→ **EXERCISE**: Work out the count of lines in the material where the string "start" shows up, and reply with it alone.

→ **DATA EXCERPT**:
▼▼▼
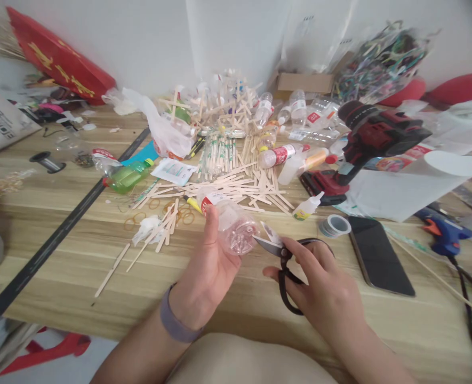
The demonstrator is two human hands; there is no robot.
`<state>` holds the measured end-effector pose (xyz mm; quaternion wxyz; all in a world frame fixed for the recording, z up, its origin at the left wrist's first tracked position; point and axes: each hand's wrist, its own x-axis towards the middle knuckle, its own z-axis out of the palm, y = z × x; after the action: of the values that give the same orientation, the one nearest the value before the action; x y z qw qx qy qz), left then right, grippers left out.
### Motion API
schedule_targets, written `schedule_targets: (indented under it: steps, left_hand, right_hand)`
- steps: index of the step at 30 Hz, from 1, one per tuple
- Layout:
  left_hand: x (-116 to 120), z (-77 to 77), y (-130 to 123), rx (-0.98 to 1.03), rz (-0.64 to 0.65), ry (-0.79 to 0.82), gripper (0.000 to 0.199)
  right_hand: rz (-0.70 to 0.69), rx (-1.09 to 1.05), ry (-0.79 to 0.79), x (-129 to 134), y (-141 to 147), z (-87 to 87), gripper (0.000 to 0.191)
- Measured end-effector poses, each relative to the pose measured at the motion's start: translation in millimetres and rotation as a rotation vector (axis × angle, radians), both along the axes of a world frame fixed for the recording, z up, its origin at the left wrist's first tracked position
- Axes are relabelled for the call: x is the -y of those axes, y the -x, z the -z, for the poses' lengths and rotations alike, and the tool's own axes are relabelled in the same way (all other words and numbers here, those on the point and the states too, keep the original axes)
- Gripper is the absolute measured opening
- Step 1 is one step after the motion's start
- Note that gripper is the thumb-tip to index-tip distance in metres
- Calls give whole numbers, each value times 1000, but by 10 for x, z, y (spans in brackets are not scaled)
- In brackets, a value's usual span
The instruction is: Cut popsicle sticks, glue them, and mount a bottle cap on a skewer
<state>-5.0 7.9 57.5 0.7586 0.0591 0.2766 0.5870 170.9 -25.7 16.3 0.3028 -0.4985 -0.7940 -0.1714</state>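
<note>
Scissors (287,257) Reaching a Clear Bottle (239,234)

The left hand (207,272) is cradling the clear bottle above the near part of the wooden table (140,304), its thumb pressing along the side and partly covering a red label (207,204). The other fingers are mostly hiding behind the plastic, so I can't tell how firmly they are gripping. The right hand (332,282) is closing around the scissors' black handles; how its fingers are threading the loops is hard to see. The tip is meeting the bottle's base, but whether it is piercing or merely touching, I can't make out.

Beyond, wooden sticks (255,186) are overlapping too thickly to count. A dark-screened phone (380,256) is lying near the right hand. A red-and-black power drill (364,149) is standing behind, blocking some clutter, and a glue gun (446,234) is trailing its cord out of sight.
</note>
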Motion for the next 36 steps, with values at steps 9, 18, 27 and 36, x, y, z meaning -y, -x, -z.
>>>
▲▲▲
→ **SOLUTION**: 2